- **Exercise**
Restate the data word for word. Leave the pictures out.

___ Dataset content ___

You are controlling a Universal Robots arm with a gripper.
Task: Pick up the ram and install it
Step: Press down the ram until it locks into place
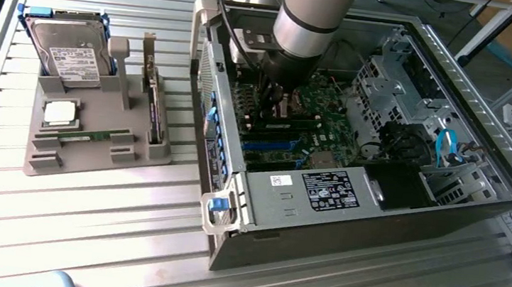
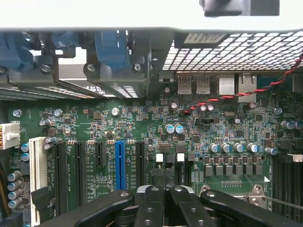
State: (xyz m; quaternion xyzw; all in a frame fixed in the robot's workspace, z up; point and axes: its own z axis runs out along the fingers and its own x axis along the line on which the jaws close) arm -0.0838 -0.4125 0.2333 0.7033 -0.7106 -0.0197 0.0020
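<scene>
The black two-fingered gripper [image 2: 163, 198] hangs closed inside the open dark computer case [image 1: 372, 220], low over the green motherboard [image 2: 142, 127]; it seemingly holds nothing; the thin green ram stick [image 1: 93, 135] lies well apart on the grey parts tray [image 1: 73, 160], toward the exterior view's left, its long axis roughly across that view.

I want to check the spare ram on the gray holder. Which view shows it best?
The exterior view: the ram lies flat in the gray holder, beside the computer case. The wrist view looks at the motherboard instead.
</scene>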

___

- **The answer**
You are controlling a Universal Robots arm with a gripper.
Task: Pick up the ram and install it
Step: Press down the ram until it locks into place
State: (xyz m; quaternion xyzw; all in a frame fixed in the robot's workspace, z up; point and axes: its own z axis runs out along the fingers and its own x axis along the line on which the jaws close) arm -0.0838 -0.4125 0.2333 0.7033 -0.7106 -0.0197 0.0020
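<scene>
The black two-fingered gripper [image 2: 163, 198] hangs closed inside the open dark computer case [image 1: 372, 220], low over the green motherboard [image 2: 142, 127]; it seemingly holds nothing; the thin green ram stick [image 1: 93, 135] lies well apart on the grey parts tray [image 1: 73, 160], toward the exterior view's left, its long axis roughly across that view.

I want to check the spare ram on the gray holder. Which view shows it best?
The exterior view: the ram lies flat in the gray holder, beside the computer case. The wrist view looks at the motherboard instead.
</scene>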

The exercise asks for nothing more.